Separately, it will make Gemini Ultra available to select customers, developers, partners and safety and responsibility experts for early experimentation and feedback before rolling it out to developers and enterprise customers early next year.
Additionally, using Gemini Nano’s capabilities, Google will enable advanced AI features on its Pixel smartphones. Google announced that Pixel 8 Pro is the first smartphone engineered to run Gemini Nano, which is powering new features like Summarize in the Recorder App and rolling out in Smart Reply in Gboard, starting with WhatsApp — with more Messaging apps coming next year. This feature is rolling out to Google Pixel 8 Pro as a part of the December feature drop update.

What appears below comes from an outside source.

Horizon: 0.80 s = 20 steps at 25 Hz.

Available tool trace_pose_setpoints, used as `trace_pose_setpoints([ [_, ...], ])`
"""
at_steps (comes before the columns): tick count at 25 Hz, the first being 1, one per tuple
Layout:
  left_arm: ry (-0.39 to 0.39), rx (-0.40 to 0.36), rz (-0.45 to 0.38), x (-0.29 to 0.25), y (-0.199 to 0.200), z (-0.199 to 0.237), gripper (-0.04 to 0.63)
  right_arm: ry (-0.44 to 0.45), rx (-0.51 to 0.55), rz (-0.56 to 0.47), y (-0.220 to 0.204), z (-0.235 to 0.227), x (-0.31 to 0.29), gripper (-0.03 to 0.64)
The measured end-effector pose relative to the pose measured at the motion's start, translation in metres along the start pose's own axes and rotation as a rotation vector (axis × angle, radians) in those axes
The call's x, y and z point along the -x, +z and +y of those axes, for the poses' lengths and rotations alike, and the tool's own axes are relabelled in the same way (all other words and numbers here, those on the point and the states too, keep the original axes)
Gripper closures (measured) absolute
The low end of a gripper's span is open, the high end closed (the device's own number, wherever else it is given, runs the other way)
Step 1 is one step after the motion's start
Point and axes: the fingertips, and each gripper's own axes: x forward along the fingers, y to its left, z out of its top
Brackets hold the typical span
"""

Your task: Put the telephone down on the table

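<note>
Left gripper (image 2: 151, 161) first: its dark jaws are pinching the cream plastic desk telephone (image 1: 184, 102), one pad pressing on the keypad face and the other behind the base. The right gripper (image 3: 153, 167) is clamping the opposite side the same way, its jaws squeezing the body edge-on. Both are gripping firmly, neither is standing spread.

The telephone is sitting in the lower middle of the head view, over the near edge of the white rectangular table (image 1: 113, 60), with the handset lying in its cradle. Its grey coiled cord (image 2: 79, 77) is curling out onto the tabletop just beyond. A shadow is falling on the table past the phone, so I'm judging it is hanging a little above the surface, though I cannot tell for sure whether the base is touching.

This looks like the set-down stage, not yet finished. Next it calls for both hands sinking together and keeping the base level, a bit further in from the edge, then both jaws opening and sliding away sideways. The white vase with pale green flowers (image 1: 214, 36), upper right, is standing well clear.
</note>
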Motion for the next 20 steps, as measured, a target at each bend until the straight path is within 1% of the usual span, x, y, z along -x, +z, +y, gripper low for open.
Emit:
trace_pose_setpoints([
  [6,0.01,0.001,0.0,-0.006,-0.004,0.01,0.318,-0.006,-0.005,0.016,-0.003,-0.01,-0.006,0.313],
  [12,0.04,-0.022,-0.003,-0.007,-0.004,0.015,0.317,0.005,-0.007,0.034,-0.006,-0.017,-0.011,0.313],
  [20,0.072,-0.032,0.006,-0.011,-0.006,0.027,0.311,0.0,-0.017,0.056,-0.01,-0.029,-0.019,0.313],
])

Gemini will be available in more of Google’s products and services in the coming months, such as Search, Ads, Chrome and Duet AI. The company has already begun an experiment with Gemini in Search, where it’s making the Search Generative Experience (SGE) faster for users, with a 40% reduction in Latency in English in the U.S., alongside improvements in quality.
Beginning December 13, developers and enterprise customers can access Gemini Pro via the Gemini API in Google AI Studio or Google Cloud Vertex AI.